■ Description of the task: Give back all of the data exactly as it appears here.

================================

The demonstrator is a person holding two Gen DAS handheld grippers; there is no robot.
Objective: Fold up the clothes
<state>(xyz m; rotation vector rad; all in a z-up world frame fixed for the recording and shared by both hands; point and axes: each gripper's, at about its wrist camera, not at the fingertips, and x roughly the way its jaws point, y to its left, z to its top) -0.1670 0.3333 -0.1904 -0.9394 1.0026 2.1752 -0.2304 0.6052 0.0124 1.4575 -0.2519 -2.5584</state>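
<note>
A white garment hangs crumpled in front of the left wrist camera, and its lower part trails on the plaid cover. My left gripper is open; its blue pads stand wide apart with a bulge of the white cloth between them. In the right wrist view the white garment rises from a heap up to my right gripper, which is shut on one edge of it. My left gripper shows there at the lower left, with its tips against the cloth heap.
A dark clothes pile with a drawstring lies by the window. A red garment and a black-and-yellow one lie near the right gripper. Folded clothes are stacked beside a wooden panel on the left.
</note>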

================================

■ Written reply:
The demonstrator is a person holding two Gen DAS handheld grippers; there is no robot.
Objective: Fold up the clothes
<state>(xyz m; rotation vector rad; all in a z-up world frame fixed for the recording and shared by both hands; point and axes: each gripper's, at about its wrist camera, not at the fingertips, and x roughly the way its jaws point, y to its left, z to its top) -0.1670 0.3333 -0.1904 -0.9394 1.0026 2.1752 -0.2304 0.6052 0.0124 1.4575 -0.2519 -2.5584</state>
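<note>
A white garment hangs crumpled in front of the left wrist camera, and its lower part trails on the plaid cover. My left gripper is open; its blue pads stand wide apart with a bulge of the white cloth between them. In the right wrist view the white garment rises from a heap up to my right gripper, which is shut on one edge of it. My left gripper shows there at the lower left, with its tips against the cloth heap.
A dark clothes pile with a drawstring lies by the window. A red garment and a black-and-yellow one lie near the right gripper. Folded clothes are stacked beside a wooden panel on the left.
</note>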

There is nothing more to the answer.